In the first part of this retrospective study, SCID/NCr mice naturally infected with H. hepaticus were kindly supplied by the National Cancer Institute (Frederick, Md.) (14, 41). These included 9 young adult males (4 to 6 months old), 14 older males (9 to 10 months old), and 8 pregnant females (6 to 8 months old). After the colony had been rederived to eliminate H. hepaticus, 6 older (9 to 10 months old) male SCID/NCr mice that were confirmed to be H. hepaticus free were evaluated as negative controls. In addition, 11 fetuses from 8 pregnant SCID/NCr mice and 14 fetuses from 4 pregnant A/JCr mice naturally infected with H. hepaticus were sampled for evidence of transplacental transmission of the infection. Upon arrival, the mice were either necropsied immediately or briefly housed under isolated, quarantine conditions in a facility accredited by the Association for Assessment and Accreditation of Laboratory Animal Care.

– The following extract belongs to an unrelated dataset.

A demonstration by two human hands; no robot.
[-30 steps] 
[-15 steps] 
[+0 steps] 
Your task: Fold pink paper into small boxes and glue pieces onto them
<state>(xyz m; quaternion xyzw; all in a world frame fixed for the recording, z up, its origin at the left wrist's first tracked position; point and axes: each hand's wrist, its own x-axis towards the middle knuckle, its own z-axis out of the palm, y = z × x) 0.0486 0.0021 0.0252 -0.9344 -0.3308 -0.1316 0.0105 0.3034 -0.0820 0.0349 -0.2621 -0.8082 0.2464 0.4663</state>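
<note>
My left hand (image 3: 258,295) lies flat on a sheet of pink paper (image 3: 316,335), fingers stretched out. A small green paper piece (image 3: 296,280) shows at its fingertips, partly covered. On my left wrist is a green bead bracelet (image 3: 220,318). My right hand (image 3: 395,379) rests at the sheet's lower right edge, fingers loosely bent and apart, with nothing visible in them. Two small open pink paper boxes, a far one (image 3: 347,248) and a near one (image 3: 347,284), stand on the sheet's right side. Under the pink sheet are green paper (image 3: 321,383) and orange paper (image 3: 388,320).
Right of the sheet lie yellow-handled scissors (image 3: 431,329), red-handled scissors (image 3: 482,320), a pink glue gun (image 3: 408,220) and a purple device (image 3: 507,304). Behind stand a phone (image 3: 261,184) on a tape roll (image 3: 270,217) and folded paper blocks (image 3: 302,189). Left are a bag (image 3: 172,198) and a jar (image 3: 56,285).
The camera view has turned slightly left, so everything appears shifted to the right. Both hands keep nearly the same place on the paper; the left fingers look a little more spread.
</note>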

At necropsy, samples of the cecum, colon, and liver were collected aseptically for culture and PCR to identify H. hepaticus in tissues. In pregnant female mice, fetuses were aseptically removed from the uterus and the fetal viscera were ground and then cultured for H. hepaticus. Liver samples were processed in Karnovsky’s fixative for transmission electron microscopy. The remaining tissues from each mouse were fixed in neutral buffered 10% formalin for histopathological and immunofluorescence evaluation.
After 24 h of fixation in formalin, tissue samples were embedded in paraffin, sectioned at 5 μm, and stained with hematoxylin-eosin and by the Warthin-Starry method. Samples were taken from each liver lobe longitudinally from the apical or free margin to the hilus. Separate sections of liver, cecum, and colon were mounted on Probe-On Plus slides (Fisher, Pittsburgh, Pa.) to demonstrate the bacterium in tissues by immunofluorescence.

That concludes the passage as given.